> WORK INSTRUCTION
Reproduce each record exactly. The pictures should be skipped.

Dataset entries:
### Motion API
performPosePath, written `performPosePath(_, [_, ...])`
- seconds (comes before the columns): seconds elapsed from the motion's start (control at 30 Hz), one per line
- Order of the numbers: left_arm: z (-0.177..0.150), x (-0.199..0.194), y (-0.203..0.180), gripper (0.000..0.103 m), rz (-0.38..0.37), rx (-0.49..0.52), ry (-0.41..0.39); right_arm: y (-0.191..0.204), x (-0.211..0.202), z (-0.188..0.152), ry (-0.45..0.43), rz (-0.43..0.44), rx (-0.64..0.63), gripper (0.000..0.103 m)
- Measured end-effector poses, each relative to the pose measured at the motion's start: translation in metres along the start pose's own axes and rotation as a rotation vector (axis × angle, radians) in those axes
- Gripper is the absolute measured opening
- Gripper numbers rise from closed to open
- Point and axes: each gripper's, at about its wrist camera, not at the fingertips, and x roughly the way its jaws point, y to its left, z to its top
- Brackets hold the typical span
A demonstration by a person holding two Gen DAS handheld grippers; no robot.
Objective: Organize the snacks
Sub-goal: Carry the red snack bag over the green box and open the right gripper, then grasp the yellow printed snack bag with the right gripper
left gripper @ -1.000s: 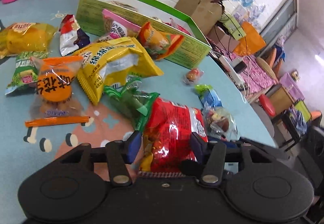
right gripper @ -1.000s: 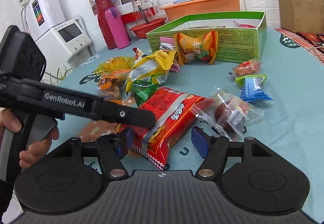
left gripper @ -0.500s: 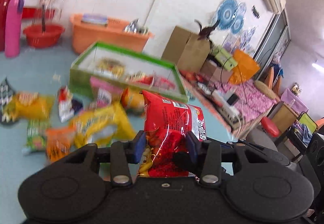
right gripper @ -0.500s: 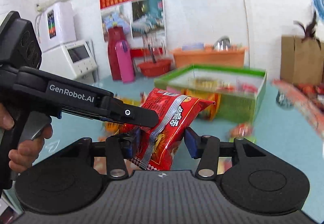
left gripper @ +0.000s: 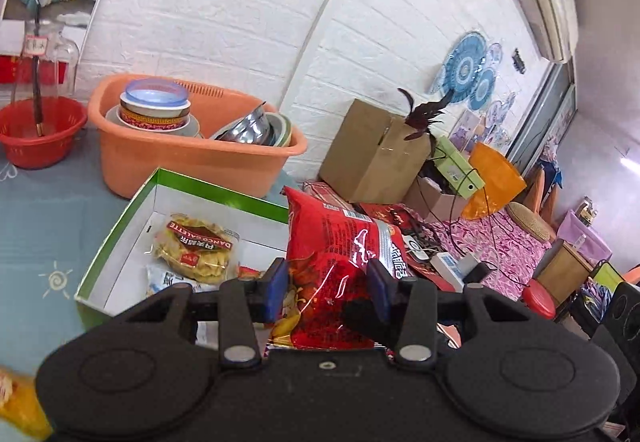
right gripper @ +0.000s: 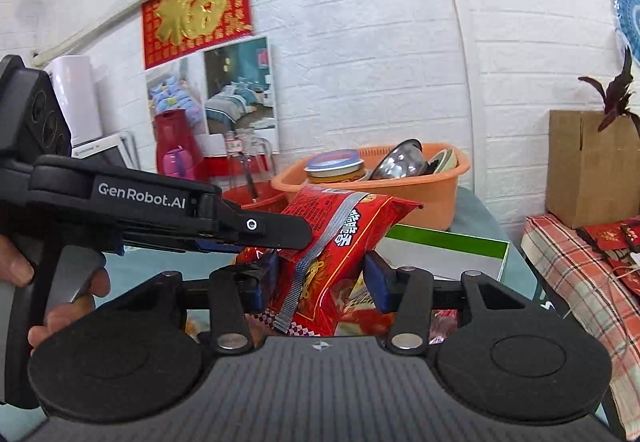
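Observation:
Both grippers hold one red snack bag. My left gripper (left gripper: 327, 284) is shut on the red bag (left gripper: 338, 246) and holds it in the air over the near edge of the green-rimmed box (left gripper: 120, 218). My right gripper (right gripper: 320, 280) is shut on the same red bag (right gripper: 340, 242), and the left gripper's finger (right gripper: 256, 224) shows pinching the bag from the left. The box holds a yellow biscuit pack (left gripper: 196, 246) and other packets.
An orange tub (left gripper: 192, 158) of bowls stands behind the box, a red basket (left gripper: 38, 134) to its left. A cardboard box (left gripper: 372, 154) with a plant stands at the right, beside clutter and cables. A yellow snack (left gripper: 16, 402) lies at the lower left.
Both grippers closed on the red bag on the table, lifted it, and carried it forward toward the green box. The loose snacks have dropped out of view.

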Motion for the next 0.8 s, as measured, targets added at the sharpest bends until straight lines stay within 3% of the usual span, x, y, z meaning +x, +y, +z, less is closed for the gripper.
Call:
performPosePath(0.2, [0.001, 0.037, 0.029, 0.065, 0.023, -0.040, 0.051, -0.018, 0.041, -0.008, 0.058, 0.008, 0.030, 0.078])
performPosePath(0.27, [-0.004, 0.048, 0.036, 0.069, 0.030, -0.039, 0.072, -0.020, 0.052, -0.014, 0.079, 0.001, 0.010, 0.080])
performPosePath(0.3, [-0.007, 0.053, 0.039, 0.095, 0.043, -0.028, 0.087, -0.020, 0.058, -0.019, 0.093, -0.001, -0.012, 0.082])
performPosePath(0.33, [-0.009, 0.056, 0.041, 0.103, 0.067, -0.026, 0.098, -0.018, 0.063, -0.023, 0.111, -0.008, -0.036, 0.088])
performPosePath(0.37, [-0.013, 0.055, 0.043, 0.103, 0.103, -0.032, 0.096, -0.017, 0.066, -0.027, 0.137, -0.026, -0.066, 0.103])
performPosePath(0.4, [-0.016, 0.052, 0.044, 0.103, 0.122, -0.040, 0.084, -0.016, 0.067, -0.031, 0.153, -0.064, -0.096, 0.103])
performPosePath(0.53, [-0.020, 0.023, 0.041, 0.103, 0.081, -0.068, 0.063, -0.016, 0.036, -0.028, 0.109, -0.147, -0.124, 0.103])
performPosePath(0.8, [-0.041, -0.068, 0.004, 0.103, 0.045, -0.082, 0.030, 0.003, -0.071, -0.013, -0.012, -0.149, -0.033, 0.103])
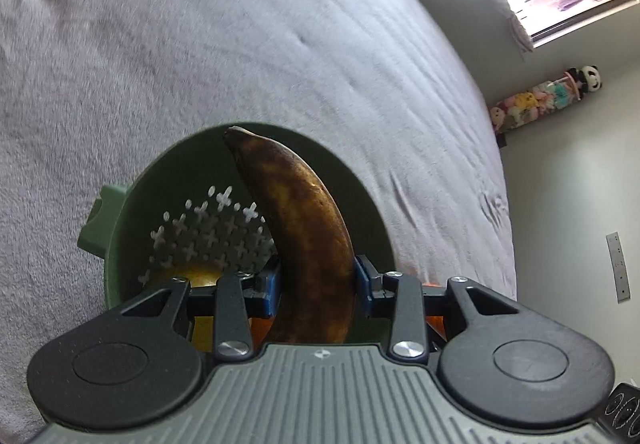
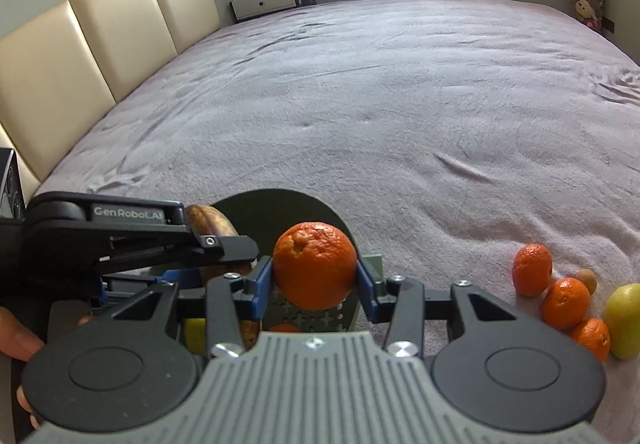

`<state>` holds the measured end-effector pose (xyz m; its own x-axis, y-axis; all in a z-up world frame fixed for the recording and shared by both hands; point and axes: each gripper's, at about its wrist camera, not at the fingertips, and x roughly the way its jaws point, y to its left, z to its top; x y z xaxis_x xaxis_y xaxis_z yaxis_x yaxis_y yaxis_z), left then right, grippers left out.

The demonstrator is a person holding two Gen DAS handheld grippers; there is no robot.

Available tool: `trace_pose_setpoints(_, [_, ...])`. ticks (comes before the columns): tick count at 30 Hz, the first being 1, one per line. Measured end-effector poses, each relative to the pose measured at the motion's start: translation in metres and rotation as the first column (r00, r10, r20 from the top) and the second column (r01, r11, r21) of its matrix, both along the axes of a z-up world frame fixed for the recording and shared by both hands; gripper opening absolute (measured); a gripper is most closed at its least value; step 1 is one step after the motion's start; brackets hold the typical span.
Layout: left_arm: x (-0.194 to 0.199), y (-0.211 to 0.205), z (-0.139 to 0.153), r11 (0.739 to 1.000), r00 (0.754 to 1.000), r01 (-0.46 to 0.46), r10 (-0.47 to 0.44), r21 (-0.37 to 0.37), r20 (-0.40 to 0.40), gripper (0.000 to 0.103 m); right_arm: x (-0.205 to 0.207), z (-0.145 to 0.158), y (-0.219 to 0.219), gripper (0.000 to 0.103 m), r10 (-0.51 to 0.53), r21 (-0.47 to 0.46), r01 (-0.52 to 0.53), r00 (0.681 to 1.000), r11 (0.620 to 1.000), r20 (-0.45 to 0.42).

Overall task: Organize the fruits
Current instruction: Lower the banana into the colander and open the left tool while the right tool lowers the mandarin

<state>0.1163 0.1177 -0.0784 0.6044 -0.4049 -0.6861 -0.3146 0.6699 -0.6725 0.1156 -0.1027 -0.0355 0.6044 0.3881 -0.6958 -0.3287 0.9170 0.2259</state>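
The left gripper (image 1: 316,284) is clamped on a brown banana (image 1: 300,228) above the green basket (image 1: 368,195) at lower centre. The right gripper (image 2: 316,278) grips an orange (image 2: 315,264) over the same basket. More oranges (image 2: 566,302) and what may be a lemon (image 2: 624,320) lie on the bed (image 2: 360,103) at lower right.

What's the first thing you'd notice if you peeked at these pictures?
A very brown banana pinched in the left gripper, poking over a green colander on the bed. Next, a bright orange squeezed in the right gripper above that colander. More oranges sit on the blanket at the right.
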Motion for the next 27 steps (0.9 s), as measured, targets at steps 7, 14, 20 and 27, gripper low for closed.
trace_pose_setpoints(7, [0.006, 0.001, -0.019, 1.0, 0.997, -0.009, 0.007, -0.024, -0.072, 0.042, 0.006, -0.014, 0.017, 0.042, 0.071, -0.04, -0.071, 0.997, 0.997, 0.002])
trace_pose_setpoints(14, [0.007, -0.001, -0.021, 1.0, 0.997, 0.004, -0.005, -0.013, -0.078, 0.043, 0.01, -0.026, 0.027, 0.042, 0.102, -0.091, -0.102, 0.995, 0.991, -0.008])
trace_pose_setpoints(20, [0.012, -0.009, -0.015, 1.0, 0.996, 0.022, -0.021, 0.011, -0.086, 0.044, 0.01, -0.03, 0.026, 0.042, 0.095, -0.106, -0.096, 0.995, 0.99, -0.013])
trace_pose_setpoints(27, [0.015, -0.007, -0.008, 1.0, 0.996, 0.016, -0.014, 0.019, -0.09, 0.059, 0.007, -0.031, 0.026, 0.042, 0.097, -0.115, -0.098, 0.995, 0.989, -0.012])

> TASK RESPONSE
### Motion API
performPosePath, written `performPosePath(_, [_, ...])`
- seconds (comes before the columns): seconds elapsed from the motion's start (control at 30 Hz), one per line
- Order of the numbers: left_arm: z (-0.177..0.150), x (-0.199..0.194), y (-0.203..0.180), gripper (0.000..0.103 m), rz (-0.38..0.37), rx (-0.49..0.52), ry (-0.41..0.39); right_arm: y (-0.191..0.204), x (-0.211..0.202), z (-0.188..0.152), ry (-0.45..0.43), rz (-0.43..0.44), rx (-0.64..0.63), gripper (0.000..0.103 m)
- Measured end-effector poses, each relative to the pose measured at the motion's start: translation in metres along the start pose's own axes and rotation as a rotation vector (axis × angle, radians) in those axes
- Gripper is the absolute measured opening
- Gripper numbers rise from closed to open
- Point and axes: each gripper's, at about its wrist camera, not at the fingertips, and x roughly the way its jaws point, y to its left, z to its top
- Brackets hold the typical span
A demonstration by a person holding two Gen DAS handheld grippers; no robot.
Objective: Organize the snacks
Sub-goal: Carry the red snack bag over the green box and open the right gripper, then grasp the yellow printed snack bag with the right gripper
left gripper @ -1.000s: 
right gripper @ -1.000s: 
left gripper @ -0.500s: 
right gripper @ -0.500s: 
left gripper @ +0.000s: 
right gripper @ +0.000s: 
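Observation:
Both grippers hold one red snack bag. My left gripper (left gripper: 327, 284) is shut on the red bag (left gripper: 338, 246) and holds it in the air over the near edge of the green-rimmed box (left gripper: 120, 218). My right gripper (right gripper: 320, 280) is shut on the same red bag (right gripper: 340, 242), and the left gripper's finger (right gripper: 256, 224) shows pinching the bag from the left. The box holds a yellow biscuit pack (left gripper: 196, 246) and other packets.
An orange tub (left gripper: 192, 158) of bowls stands behind the box, a red basket (left gripper: 38, 134) to its left. A cardboard box (left gripper: 372, 154) with a plant stands at the right, beside clutter and cables. A yellow snack (left gripper: 16, 402) lies at the lower left.
Both grippers closed on the red bag on the table, lifted it, and carried it forward toward the green box. The loose snacks have dropped out of view.
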
Motion for the next 0.8 s, as measured, targets added at the sharpest bends until straight lines stay within 3% of the usual span, x, y, z meaning +x, +y, +z, less is closed for the gripper.
Call:
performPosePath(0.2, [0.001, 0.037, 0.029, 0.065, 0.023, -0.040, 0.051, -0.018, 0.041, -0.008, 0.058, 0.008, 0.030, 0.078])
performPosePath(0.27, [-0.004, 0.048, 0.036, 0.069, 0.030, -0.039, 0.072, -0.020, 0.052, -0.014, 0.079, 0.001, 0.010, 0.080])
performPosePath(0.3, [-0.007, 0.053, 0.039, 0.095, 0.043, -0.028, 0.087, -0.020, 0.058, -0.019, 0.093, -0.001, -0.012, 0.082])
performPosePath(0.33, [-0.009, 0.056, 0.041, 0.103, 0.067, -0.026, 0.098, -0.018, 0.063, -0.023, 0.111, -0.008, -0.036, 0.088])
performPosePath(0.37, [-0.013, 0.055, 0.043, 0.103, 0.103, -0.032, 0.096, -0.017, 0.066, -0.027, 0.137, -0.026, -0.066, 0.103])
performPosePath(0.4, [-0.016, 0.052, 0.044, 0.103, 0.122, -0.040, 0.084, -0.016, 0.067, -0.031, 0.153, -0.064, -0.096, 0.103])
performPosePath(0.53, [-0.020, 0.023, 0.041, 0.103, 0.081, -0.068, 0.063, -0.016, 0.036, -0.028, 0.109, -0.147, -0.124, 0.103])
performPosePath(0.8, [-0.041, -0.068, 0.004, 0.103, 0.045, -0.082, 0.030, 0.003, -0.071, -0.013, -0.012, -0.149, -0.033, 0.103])

`<state>` holds the measured end-effector pose (xyz m; its own x-axis, y-axis; all in a z-up world frame fixed for the recording and shared by both hands; point and axes: each gripper's, at about its wrist camera, not at the fingertips, and x roughly the way its jaws point, y to its left, z to its top; x y z xaxis_x xaxis_y xaxis_z yaxis_x yaxis_y yaxis_z), left then right, grippers left out.

The demonstrator is a person holding two Gen DAS handheld grippers; there is no robot.

Available tool: `trace_pose_setpoints(_, [_, ...])`. ticks (comes before the columns): tick count at 30 Hz, the first being 1, one per line. Measured end-effector poses, each relative to the pose measured at the motion's start: translation in metres and rotation as the first column (r00, r10, r20 from the top) and the second column (r01, r11, r21) of its matrix, both along the axes of a z-up world frame fixed for the recording and shared by both hands; gripper opening absolute (measured); a gripper is most closed at its least value; step 1 is one step after the motion's start; brackets hold the typical span.
Layout: left_arm: x (-0.194 to 0.199), y (-0.211 to 0.205), z (-0.139 to 0.153), r11 (0.739 to 1.000), r00 (0.754 to 1.000), r01 (-0.46 to 0.46), r10 (-0.47 to 0.44), r21 (-0.37 to 0.37), r20 (-0.40 to 0.40), gripper (0.000 to 0.103 m); right_arm: x (-0.205 to 0.207), z (-0.145 to 0.158), y (-0.219 to 0.219), gripper (0.000 to 0.103 m), r10 (-0.51 to 0.53), r21 (-0.47 to 0.46), r01 (-0.52 to 0.53), r00 (0.681 to 1.000), r11 (0.620 to 1.000), r20 (-0.45 to 0.42).

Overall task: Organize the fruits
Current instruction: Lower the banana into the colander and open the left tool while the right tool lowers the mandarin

<state>0.1163 0.1177 -0.0784 0.6044 -0.4049 -0.6861 -0.3146 0.6699 -0.6725 0.1156 -0.1027 -0.0355 0.6044 0.3881 -0.6958 -0.3287 0.9170 0.2259</state>
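The left gripper (image 1: 316,284) is clamped on a brown banana (image 1: 300,228) above the green basket (image 1: 368,195) at lower centre. The right gripper (image 2: 316,278) grips an orange (image 2: 315,264) over the same basket. More oranges (image 2: 566,302) and what may be a lemon (image 2: 624,320) lie on the bed (image 2: 360,103) at lower right.

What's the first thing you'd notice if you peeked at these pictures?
A very brown banana pinched in the left gripper, poking over a green colander on the bed. Next, a bright orange squeezed in the right gripper above that colander. More oranges sit on the blanket at the right.
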Motion for the next 27 steps (0.9 s), as measured, targets at steps 7, 14, 20 and 27, gripper low for closed.
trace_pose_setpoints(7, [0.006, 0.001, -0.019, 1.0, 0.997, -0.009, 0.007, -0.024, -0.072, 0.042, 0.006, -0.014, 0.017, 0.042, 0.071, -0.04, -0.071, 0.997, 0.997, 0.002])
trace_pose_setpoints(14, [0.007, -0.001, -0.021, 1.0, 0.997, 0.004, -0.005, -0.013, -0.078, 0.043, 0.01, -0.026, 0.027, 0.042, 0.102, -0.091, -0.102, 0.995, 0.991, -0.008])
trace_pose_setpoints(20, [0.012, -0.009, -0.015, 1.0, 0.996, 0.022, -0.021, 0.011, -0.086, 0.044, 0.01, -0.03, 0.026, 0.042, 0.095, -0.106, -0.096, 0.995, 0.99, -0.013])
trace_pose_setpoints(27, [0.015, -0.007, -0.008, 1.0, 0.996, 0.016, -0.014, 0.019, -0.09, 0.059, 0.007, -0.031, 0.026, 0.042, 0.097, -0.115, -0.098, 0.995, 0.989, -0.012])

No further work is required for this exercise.